DOS DOIS

SÃO PAULO(uau) – Foi menos frenética do que eu imaginava a troca de mensagens e informações entre Lando Norris e Lewis Hamilton e seus engenheiros nas últimas voltas do GP da Rússia.

Pelos diálogos acima, em vídeo indicado pelo Bruno Bertolo (tem de ver no YouTube, direto no canal da F-1), percebe-se que Norris e a McLaren foram, por assim dizer, “cúmplices” no erro. A equipe, primeiro, disse que a chuva não iria se intensificar. Mas mesmo quando isso aconteceu, não insistiu para que Lando parasse — como fez a Mercedes na segunda chamada, à qual Hamilton respondeu com silêncio e obediência, ainda que a contragosto (“Pô, meu, está parando de chover…”).

Norris quis ficar, teve a chance de parar no fim da volta 51 e salvar a corrida, depois de Hamilton, mas mesmo assim permaneceu na pista, diante da consulta do time pelo rádio, deixando a decisão para o piloto. Está na cara que ninguém sabia direito o que fazer, nem ele nem o engenheiro. Ninguém quis assumir o ônus de decidir sozinho.

Resumo da ópera: Norris e a McLaren erraram juntos, a Mercedes falou grosso com Hamilton, “impôs” o acerto e ganhou a corrida.

Sobre o “cala a boca” do jovem piloto papaia, quando a equipe lhe informou sobre os pilotos que estavam rodando pela pista, não chega a ser um crime.
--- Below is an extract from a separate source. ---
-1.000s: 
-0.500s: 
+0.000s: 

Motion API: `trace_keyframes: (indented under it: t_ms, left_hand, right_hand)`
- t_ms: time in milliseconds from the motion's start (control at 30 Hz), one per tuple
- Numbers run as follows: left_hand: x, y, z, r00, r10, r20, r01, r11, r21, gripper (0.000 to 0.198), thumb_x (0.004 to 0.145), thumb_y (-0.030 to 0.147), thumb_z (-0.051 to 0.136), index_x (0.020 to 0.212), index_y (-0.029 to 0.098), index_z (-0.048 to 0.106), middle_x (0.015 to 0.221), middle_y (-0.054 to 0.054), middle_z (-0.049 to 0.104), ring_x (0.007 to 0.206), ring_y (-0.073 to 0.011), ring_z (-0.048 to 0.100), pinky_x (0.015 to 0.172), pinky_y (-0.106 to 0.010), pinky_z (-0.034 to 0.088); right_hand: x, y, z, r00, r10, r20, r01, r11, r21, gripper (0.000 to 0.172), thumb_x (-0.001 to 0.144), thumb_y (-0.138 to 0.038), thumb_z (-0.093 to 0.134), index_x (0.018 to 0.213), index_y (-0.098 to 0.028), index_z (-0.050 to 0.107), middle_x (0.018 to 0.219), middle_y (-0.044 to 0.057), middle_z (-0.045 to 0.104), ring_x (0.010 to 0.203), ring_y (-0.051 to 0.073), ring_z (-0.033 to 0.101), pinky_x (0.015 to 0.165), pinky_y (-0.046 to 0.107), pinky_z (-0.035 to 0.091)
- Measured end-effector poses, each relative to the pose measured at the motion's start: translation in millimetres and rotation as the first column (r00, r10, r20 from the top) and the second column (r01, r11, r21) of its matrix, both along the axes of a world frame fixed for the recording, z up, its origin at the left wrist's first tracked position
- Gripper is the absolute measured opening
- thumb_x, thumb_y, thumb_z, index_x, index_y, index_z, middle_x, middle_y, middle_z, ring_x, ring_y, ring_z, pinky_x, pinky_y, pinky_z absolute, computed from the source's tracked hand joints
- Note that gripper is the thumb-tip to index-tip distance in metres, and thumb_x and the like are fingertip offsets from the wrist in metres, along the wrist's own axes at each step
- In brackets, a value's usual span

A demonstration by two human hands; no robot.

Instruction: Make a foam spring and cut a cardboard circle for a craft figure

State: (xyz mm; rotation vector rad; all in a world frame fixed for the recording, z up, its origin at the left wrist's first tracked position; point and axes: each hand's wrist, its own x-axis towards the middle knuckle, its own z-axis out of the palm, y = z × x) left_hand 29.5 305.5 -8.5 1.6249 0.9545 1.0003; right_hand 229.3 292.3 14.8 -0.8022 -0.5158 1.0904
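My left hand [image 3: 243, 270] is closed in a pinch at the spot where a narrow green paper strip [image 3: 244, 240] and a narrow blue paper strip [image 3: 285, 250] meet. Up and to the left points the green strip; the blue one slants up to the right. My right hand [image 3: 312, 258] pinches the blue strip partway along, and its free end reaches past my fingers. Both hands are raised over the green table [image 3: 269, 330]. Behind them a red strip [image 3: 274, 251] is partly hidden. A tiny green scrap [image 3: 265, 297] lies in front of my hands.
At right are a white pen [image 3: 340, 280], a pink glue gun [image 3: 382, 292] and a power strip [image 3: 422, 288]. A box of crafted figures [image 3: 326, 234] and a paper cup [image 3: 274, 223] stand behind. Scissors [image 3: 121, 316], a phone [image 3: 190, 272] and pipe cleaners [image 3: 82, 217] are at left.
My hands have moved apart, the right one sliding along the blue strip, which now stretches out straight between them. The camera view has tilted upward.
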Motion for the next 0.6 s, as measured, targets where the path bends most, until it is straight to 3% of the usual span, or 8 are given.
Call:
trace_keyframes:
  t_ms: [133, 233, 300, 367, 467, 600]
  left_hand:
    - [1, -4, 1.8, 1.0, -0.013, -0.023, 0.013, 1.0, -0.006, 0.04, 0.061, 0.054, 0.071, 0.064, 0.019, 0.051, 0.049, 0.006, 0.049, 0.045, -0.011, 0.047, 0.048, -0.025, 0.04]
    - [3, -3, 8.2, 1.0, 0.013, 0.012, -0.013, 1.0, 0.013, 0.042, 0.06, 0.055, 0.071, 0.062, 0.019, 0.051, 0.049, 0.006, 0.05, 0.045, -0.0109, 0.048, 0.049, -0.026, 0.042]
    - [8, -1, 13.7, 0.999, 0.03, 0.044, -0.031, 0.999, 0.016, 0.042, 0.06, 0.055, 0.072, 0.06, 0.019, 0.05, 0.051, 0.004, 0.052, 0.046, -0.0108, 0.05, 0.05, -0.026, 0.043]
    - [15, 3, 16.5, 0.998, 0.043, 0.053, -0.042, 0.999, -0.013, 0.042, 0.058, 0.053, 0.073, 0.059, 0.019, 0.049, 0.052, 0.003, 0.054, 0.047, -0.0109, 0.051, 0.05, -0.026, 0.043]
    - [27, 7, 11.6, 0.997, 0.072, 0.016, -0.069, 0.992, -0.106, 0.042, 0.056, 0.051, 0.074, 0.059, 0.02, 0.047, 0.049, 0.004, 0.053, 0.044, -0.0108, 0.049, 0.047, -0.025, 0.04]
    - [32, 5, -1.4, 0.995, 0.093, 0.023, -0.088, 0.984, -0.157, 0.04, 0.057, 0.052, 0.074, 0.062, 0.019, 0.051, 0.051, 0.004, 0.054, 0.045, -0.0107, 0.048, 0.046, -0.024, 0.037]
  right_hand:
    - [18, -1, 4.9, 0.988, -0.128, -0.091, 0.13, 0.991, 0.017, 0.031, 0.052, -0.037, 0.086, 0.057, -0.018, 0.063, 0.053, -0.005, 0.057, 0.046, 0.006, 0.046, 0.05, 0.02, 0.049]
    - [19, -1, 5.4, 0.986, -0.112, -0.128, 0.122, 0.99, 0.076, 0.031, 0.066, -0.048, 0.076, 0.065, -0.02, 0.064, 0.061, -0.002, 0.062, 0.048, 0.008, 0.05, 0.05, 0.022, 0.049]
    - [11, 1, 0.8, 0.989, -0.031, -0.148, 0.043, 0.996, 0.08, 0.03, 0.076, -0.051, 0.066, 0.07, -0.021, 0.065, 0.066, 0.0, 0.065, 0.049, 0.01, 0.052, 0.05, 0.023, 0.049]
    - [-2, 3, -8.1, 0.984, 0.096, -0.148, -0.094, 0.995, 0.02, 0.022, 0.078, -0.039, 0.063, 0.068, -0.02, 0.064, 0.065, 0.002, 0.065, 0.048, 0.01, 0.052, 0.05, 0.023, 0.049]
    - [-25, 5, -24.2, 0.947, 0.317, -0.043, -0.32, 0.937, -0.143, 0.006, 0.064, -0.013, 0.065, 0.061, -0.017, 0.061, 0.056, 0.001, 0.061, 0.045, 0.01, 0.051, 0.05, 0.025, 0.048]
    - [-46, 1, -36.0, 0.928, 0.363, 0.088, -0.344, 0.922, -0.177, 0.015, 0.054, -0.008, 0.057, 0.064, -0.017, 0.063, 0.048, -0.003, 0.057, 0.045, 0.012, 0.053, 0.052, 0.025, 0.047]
Ele estava nervoso, queria apenas um pouco de silêncio para se concentrar na pilotagem num momento em que aquela informação — “tem gente rodando” — lhe parecia pouco importante; tipo “pô, e eu lá quero saber o que está acontecendo com os outros?”.

Faltou pulso à McLaren e Norris não tem cancha o bastante para decidir sozinho numa hora dessas.

Mas é muito, muito fácil dizer isso do lado de fora e depois do que aconteceu. Levanta sacode a poeira e dá a volta por cima. Não há outra coisa a fazer.